Pour le président nicaraguayen, Daniel Ortega, il s’agit d’une « victoire nationale ». Le représentant du Nicaragua à La Haye, Carlos Arguello Gomez, parle d’une décision historique permettant à son pays de disposer « du droit exclusif d'exploiter les ressources de pêche abondantes dans cette portion de la mer ainsi que le pétrole et le gaz qui se trouvent sous les fonds marins ». La présidente de la Cour suprême de justice, Alba Luz Ramos Vanegas, a déclaré que son pays n’exclue pas de « recourir aux Nations unies pour l’application de la sentence de la CIJ ».

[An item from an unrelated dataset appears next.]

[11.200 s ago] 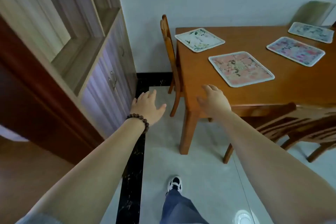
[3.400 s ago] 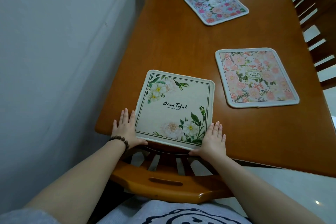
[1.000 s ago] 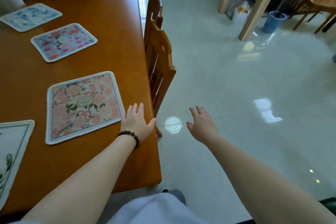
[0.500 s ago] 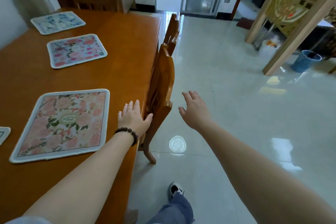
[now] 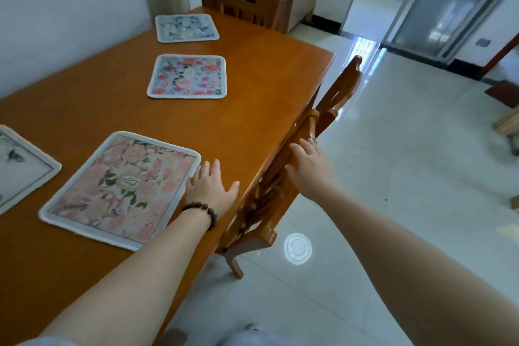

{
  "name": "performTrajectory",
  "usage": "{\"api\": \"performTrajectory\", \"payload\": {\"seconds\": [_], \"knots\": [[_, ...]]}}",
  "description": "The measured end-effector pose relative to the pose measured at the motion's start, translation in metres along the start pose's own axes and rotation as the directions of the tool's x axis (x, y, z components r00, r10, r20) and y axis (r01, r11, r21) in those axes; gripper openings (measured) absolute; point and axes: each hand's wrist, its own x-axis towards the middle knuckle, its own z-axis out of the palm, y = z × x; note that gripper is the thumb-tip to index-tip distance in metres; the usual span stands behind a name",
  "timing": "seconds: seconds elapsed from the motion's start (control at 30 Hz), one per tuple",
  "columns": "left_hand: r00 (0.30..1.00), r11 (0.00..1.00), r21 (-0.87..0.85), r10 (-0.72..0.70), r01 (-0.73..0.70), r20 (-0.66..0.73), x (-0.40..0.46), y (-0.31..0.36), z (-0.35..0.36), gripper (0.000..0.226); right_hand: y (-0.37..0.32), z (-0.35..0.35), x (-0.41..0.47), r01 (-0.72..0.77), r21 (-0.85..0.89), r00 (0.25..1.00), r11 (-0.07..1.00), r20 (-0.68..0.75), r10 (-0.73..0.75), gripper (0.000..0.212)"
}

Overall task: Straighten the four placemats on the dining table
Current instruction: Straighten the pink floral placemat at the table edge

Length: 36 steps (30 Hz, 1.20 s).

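Observation:
Four placemats lie on the orange-brown dining table (image 5: 252,87). The pink floral placemat (image 5: 123,188) sits nearest, turned askew to the table's edge. My left hand (image 5: 212,191), with a bead bracelet, rests flat and open on the table, fingertips at that mat's right edge. A white "Beautiful" placemat (image 5: 19,166) is cut off at the left. Farther back lie a pink-and-blue floral placemat (image 5: 188,77) and a blue floral placemat (image 5: 186,28). My right hand (image 5: 309,168) rests open on the top rail of a wooden chair (image 5: 283,194) tucked against the table's right side.
A second wooden chair (image 5: 345,87) stands farther along the right side, and another chair (image 5: 244,5) at the far end. The white wall runs along the table's left. Glossy tiled floor (image 5: 407,177) spreads to the right, toward a sliding door.
I have walked along the table's right side. My left hand has slid up to the pink mat's edge, and my right hand has come down onto the chair's top rail.

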Motion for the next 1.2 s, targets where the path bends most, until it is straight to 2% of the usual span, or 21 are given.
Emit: {"api": "performTrajectory", "payload": {"seconds": [0.23, 0.43, 0.67, 0.9, 1.1, 1.2], "knots": [[0.969, 0.973, -0.005, -0.23, 0.231, -0.088, -0.002, -0.039, -0.012, 0.08, -0.05, 0.012, 0.071, 0.277, -0.071, 0.956, 0.958, 0.115, -0.268, 0.056], [0.865, 0.875, -0.086, -0.485, 0.477, -0.128, 0.005, -0.07, -0.018, 0.078, -0.107, 0.053, 0.129, 0.469, -0.075, 0.87, 0.88, 0.213, -0.445, 0.059], [0.66, 0.683, -0.157, -0.73, 0.713, -0.178, 0.029, -0.072, -0.009, 0.08, -0.133, 0.092, 0.203, 0.71, 0.031, 0.654, 0.704, 0.343, -0.675, 0.057], [0.455, 0.474, -0.2, -0.88, 0.857, -0.135, 0.027, -0.058, 0.018, 0.079, -0.137, 0.125, 0.241, 0.805, 0.13, 0.449, 0.579, 0.504, -0.737, 0.055], [0.275, 0.293, -0.276, -0.956, 0.915, -0.104, 0.007, -0.072, 0.035, 0.079, -0.15, 0.154, 0.244, 0.827, 0.171, 0.361, 0.536, 0.569, -0.739, 0.056], [0.21, 0.22, -0.312, -0.975, 0.924, -0.066, 0.003, -0.081, 0.038, 0.081, -0.156, 0.165, 0.239, 0.826, 0.195, 0.325, 0.529, 0.603, -0.729, 0.058]]}}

Selon le président colombien, Juan Manuel Santos, « des omissions, des erreurs, des excès et des incohérences » ont été commis par la CIJ tout en saluant « le jugement définitif et sans appel » de la souveraineté colombienne sur San Andrés, Providencia et Santa Catalina. Le président du Congrès colombien, Roy Barreras, a déclaré que le Congrès n’approuvera pas une réforme constitutionnelle pour changer la carte de la Colombie ». Par ailleurs, la ministre des Affaires étrangères, Maria Angela Holguín, a fait savoir que son gouvernement étudie sérieusement la possibilité de se retirer du pacte de Bogotá de 1948 qui reconnait la juridiction de la CIJ.

Une des rares réactions des pays de la région vient du Costa Rica qui a annoncé avoir « pris note » de cette décision et qu’il évaluera les conséquences sur ses droits et intérêts sur la mer des Caraïbes.

MLS

 

Sources

« Corte de La Haya modifica límites entre Nicaragua y Colombia en el Caribe » BBC Mundo, 19 novembre 2012.

« Nicaragua, Colombia y el fallo de la Corte de La Haya: ¿quién gana y quién pierde? » BBC Mundo, 20 novembre 2012.

« La CIJ concede a Colombia la soberanía sobre los cayos de San Andrés » Europa Press,  19 novembre 2012.

« Nicaragua podría recurrir a la ONU para hacer cumplir la sentencia de la CIJ » Europa Press, 23 novembre 2012.

« El Gobierno colombiano aboga por no reconocer la jurisdicción de la CIJ » Europa Press, 23 novembre 2012.

« La Colombie et le Nicaragua devant la Cour internationale de Justice » CEI, 24 avril 2012.

« Ortega: El fallo sobre la disputa territorial, una "victoria nacional"» Europa press, 20 novembre 2012.

« Costa Rica "toma nota" del fallo de la CIJ por las consecuencias sobre sus derechos » Europa Press, 20 novembre 2012.